◆ What the exercise asks
Print exactly the lines below between the line holding "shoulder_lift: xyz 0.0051" and the line holding "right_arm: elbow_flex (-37", inclusive, and nothing more.

◆ Record set

⟨

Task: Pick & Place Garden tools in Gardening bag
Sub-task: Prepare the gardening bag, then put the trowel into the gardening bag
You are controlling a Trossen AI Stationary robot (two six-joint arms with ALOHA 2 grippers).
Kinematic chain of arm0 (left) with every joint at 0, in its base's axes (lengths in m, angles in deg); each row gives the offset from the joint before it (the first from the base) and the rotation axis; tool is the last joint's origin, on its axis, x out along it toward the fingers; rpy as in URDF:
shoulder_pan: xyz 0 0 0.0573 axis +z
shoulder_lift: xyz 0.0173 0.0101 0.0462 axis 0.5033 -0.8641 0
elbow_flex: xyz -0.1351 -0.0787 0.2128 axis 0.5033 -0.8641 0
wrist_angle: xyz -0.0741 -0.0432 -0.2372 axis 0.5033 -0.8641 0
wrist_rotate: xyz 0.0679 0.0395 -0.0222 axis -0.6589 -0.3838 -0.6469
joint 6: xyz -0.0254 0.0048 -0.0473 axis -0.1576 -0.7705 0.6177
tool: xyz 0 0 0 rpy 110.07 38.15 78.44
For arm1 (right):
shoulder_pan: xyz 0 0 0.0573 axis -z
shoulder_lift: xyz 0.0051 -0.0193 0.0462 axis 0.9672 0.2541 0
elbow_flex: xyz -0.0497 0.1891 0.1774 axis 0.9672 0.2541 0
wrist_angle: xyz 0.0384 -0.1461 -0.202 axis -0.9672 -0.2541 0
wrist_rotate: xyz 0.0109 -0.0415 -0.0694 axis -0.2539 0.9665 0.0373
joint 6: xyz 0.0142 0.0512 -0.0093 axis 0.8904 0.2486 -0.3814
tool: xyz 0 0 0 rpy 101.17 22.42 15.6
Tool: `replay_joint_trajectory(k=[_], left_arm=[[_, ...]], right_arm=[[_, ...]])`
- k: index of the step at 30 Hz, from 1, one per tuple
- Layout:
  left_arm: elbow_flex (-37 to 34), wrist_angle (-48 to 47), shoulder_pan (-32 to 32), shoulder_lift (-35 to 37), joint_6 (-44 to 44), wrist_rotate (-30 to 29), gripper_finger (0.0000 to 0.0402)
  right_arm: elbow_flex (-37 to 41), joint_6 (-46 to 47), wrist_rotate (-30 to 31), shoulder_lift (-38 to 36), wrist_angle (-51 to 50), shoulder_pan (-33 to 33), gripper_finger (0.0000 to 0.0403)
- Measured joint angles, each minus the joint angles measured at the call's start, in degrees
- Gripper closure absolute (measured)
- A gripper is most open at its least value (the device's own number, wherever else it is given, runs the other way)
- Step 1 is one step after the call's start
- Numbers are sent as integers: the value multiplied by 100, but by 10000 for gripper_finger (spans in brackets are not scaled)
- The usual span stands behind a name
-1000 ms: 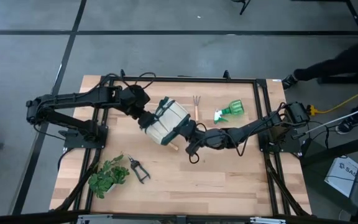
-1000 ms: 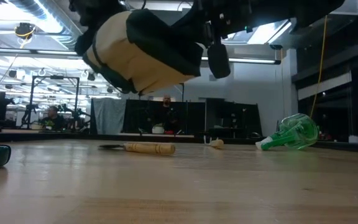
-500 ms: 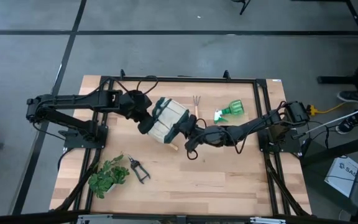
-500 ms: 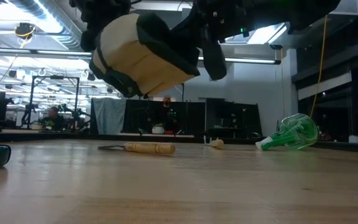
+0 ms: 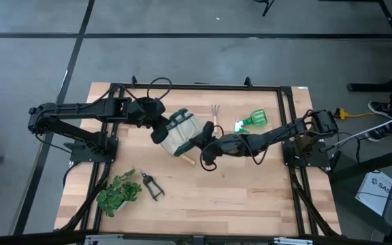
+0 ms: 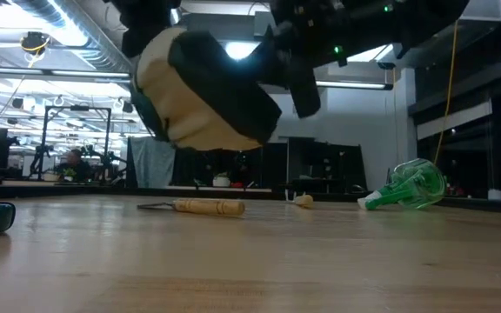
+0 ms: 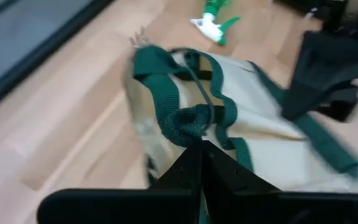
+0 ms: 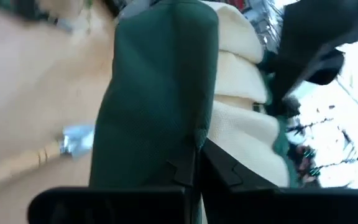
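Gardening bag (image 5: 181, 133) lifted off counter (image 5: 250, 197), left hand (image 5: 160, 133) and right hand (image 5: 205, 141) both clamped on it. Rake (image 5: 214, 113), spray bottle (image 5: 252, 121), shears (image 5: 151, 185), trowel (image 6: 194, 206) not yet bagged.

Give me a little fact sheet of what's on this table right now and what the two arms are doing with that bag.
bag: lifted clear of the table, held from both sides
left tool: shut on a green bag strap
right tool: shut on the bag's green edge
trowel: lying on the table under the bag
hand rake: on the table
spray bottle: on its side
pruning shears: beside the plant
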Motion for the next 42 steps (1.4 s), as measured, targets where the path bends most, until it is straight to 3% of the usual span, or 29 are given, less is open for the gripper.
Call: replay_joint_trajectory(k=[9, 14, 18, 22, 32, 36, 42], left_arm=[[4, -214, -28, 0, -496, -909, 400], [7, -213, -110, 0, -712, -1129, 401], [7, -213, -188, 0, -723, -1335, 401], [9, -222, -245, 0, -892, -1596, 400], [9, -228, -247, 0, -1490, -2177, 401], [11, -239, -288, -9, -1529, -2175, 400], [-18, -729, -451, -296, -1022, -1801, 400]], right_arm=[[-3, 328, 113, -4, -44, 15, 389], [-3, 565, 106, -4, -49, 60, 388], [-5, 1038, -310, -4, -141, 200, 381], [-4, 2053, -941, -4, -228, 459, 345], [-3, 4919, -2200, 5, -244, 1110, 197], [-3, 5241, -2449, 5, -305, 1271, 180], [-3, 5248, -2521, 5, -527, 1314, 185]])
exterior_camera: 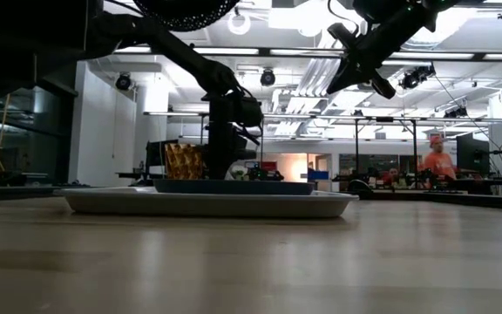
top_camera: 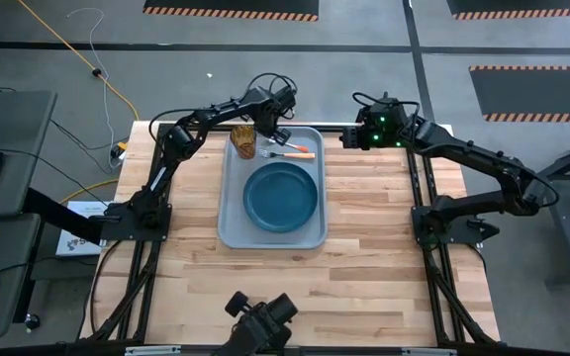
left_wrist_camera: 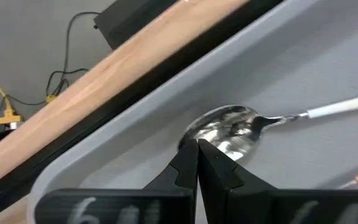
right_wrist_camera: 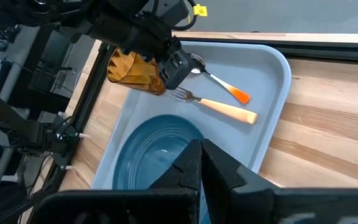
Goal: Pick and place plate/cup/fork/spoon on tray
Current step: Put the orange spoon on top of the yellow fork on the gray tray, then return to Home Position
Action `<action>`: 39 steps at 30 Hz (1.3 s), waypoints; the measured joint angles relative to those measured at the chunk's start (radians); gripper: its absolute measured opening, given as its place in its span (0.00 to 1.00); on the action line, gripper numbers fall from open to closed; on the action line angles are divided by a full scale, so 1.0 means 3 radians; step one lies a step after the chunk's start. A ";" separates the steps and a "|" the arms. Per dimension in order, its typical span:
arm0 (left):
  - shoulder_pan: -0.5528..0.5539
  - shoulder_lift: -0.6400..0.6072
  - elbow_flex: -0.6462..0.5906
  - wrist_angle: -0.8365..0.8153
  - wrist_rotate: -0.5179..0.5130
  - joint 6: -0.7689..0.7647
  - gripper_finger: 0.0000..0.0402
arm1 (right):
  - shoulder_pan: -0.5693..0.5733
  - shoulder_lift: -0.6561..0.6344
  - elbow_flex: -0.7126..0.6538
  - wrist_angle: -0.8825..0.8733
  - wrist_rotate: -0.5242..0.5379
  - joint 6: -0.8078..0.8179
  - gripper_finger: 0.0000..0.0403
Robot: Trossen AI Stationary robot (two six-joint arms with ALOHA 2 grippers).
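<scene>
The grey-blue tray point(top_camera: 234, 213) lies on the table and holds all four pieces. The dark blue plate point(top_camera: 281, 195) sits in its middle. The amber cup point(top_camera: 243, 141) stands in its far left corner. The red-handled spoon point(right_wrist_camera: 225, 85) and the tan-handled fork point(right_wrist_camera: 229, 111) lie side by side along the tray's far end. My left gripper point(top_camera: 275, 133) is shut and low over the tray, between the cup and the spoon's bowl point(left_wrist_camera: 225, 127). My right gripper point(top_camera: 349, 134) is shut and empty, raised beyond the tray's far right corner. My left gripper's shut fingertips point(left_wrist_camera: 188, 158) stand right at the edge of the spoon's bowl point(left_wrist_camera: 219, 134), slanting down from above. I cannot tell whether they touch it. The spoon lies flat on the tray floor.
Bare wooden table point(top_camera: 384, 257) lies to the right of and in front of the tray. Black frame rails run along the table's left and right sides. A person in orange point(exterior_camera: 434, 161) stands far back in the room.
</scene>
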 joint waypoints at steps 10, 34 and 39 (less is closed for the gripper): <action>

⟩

◆ Output below
shoulder_lift: xyz 0.0051 -0.0193 0.0462 axis 0.9672 0.2541 0
elbow_flex: xyz -0.0497 0.1891 0.1774 axis 0.9672 0.2541 0
wrist_angle: xyz 0.0384 -0.1461 -0.202 axis -0.9672 -0.2541 0
wrist_rotate: xyz 0.0109 -0.0415 -0.0694 axis -0.2539 0.9665 0.0373
joint 6: xyz 0.0142 0.0512 -0.0093 axis 0.8904 0.2486 -0.3814
tool: xyz 0 0 0 rpy 101.17 22.42 15.6
Tool: `replay_joint_trajectory(k=[_], left_arm=[[_, ...]], right_arm=[[_, ...]])`
- k: index of the step at 30 Hz, from 1, one per tuple
- Layout:
  left_arm: elbow_flex (-37 to 34), wrist_angle (-48 to 47), shoulder_pan (-32 to 32), shoulder_lift (-35 to 37), joint_6 (-44 to 44), wrist_rotate (-30 to 29), gripper_finger (0.0000 to 0.0402)
  right_arm: elbow_flex (-37 to 41), joint_6 (-46 to 47), wrist_rotate (-30 to 31), shoulder_lift (-38 to 36), wrist_angle (-51 to 50), shoulder_pan (-33 to 33), gripper_finger (0.0000 to 0.0403)

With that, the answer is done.